If you are struggling with depression or know someone who is, I will offer a few final thoughts. When you feel depression closing in, look outside of yourself. Put your focus on God and put it on others. Your problems and your disappointments will seem smaller when you are giving yourself to a cause that is greater than you. Talk about what you are feeling. The darkest thoughts lose their power when brought into the light. You might not want anyone to know you have thoughts of suicide. Then talk to a counselor and let it out. Satan wants nothing more then for those thoughts to spiral downward to the point of no return. If you have a loved one struggling with depression, encourage them to talk about it even though it is probably the last thing they want to do. At the very least, let them know you stand ready to listen at anytime with no judgments, no condemnation.

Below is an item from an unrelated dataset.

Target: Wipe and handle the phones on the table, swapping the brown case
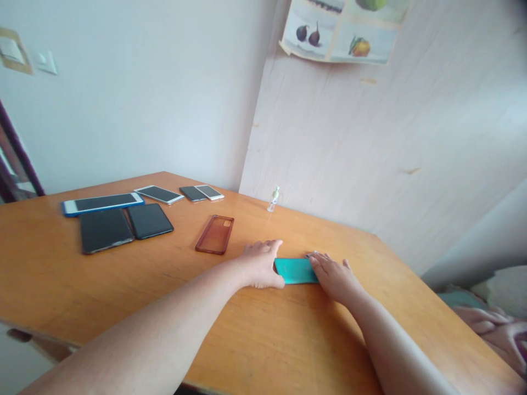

Finally, don't be afraid to seek help. You are a broken human in a broken world just like the rest of us. Fortunately, the God of the Bible knows you are broken. It is why he sent Jesus Christ to bind up the broken-hearted and to restore us to our Creator and Heavenly Father. You can place your hope in a God who has given us the ultimate hope - an eternal home in heaven. There is no problem bigger than the love of God even though it may feel just the opposite. Take heart that God is on His throne and that He loves you. Tomorrow He will make the sun rise. Who knows what God may bring?
“Forget the former things;
do not dwell on the past.
See, I am doing a new thing!
Now it springs up; do you not perceive it?